Но раз план клофелинщиков не сработал, кто-то, выходит, все же сумел очухаться, хотя бы утром, и не просто очухаться, а выдать конвойщикам версию, что произошло на самом деле, и убедить поверить не Барри и Питу, а нам. Хотя техасцы подопечные и все такое, а мы просто "хвост".
"Кто-то", как нетрудно догадаться, это Хан и есть.
– Не сильно я уважаю, как говорит моя Айриян, эту кровь мертвых помидоров, а заодно и все, что из нее готовят, – сообщает егерь, – так, попробовал немного, потому утром хоть и был как пьяный, но встал сам. Пока эти деятели шарили у вас по карманам и утащили себе в "уазик" кое-что из шмоток – я тихонько уполз в сторонку, позвал одного из охраны и потребовал обыска. Ну и описал, где что... Деметрио, старший конвоя, потом сказал, у них в Сао-Бернабеу воров пускают на корм крокодилам, жаль, мол, здесь цивилизованный Техас, и преступников, даже взятых с поличным, надлежит передать шерифу... Но крюк до Вако делать не будем, пусть-де разбираются в Аламо.
– Там вполне разберутся, – киваю я, и тут же боль подступает снова. Массаракш... с такими приступами я не то что воевать или вести машину, я и пассажиром ехать не очень смогу. – Что остальные наши?

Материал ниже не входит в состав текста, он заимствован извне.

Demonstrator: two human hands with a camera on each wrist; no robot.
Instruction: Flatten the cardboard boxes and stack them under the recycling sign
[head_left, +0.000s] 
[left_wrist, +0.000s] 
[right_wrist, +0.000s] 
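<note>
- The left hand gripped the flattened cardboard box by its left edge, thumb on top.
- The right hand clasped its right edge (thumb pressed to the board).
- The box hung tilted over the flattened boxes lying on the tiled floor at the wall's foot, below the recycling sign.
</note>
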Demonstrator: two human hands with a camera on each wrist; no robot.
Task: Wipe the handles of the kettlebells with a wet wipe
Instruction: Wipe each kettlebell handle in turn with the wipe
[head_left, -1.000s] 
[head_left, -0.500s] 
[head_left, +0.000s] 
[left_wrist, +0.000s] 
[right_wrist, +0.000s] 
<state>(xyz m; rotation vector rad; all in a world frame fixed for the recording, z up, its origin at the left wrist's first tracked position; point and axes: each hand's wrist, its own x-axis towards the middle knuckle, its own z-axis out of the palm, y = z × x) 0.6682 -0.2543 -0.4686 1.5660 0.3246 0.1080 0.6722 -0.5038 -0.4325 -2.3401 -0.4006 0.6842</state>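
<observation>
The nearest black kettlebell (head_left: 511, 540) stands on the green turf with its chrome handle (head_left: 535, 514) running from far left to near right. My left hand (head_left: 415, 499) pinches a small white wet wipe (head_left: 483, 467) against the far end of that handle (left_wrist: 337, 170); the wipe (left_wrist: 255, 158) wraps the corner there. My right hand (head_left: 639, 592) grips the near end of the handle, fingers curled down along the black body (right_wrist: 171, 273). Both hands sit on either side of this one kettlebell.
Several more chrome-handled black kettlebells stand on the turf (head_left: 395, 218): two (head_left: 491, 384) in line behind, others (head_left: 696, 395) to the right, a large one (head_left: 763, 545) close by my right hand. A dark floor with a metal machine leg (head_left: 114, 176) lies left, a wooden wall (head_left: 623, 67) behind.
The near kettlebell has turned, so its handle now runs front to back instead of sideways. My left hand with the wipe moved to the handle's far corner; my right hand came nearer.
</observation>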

– Живые, – повторяет Хан то, что я уже слышал от пожилого конвойного фельдшера, – Динар уже встает, Чекану хреново, но до больницы дотянет. Мы, кстати, уже не хвост, а официально в составе колонны, типа как извинение, бесплатно довезут до любого места по основному маршруту.
Ну, с учетом необходимости срочных врачебных процедур в оборудованной клинике, "любое место" – это Аламо и будет, вряд ли с нашим отравлением разберутся за пять минут.
– А что эти... клофелинщики?
– Валяются грузом у себя же в кузове. И не клофелин у них, говорю же.
– Да какая разница-то.
– Есть разница. Сдадим шерифу, надо будет выспросить, где они взяли эту хрень.
– В смысле?
– Для тихого захвата, когда "языка" берем или еще кого-нибудь, чтобы клиент остался живым хотя бы для допроса, есть у наших одно снадобье – вытяжка из яда амазонского тарантула. Химики в Демидовске соорудили... чумовая вещь, и в аптеке такое не купишь.
Это точно, боевая химия, да еще узкоспециализированная – товар строгой отчетности даже там, где в магазинах свободно продаются автоматы. Что ж, в Аламо разберемся, благо с шерифом тамошним и парой его заместителей я знаком, вполне поладили. В такой малости, как выяснить у арестованных еще один вопрос, отказать не должны.
Один минус, правда, есть в нынешнем раскладе у этого городка живых декораций к вестернам Джона Уэйна, а именно – наличие в нем орденского представительства. Вернее, сразу единого в трех лицах представительства Ордена, Патрульной службы и банка. То есть если облава на нас все-таки идет, тамошний глава Патруля будет в курсе и придет во всеоружии. Впрочем, минус это не слишком серьезный, потому как с первым лейтенантом Мерсье, а именно он полгода назад и начальствовал над Патрульными силами Аламо, я также знаком, причем еще лучше, чем с шерифом Мерфи и его подчиненными, а главное – ни орденский Патруль, ни Орден вообще в Аламо совершенно не представляют высшей власти, и максимум, что нам грозит от представителей Ордена, это именно разговор. Возможно, на тонах, не исключены уговоры и угрозы, но не более.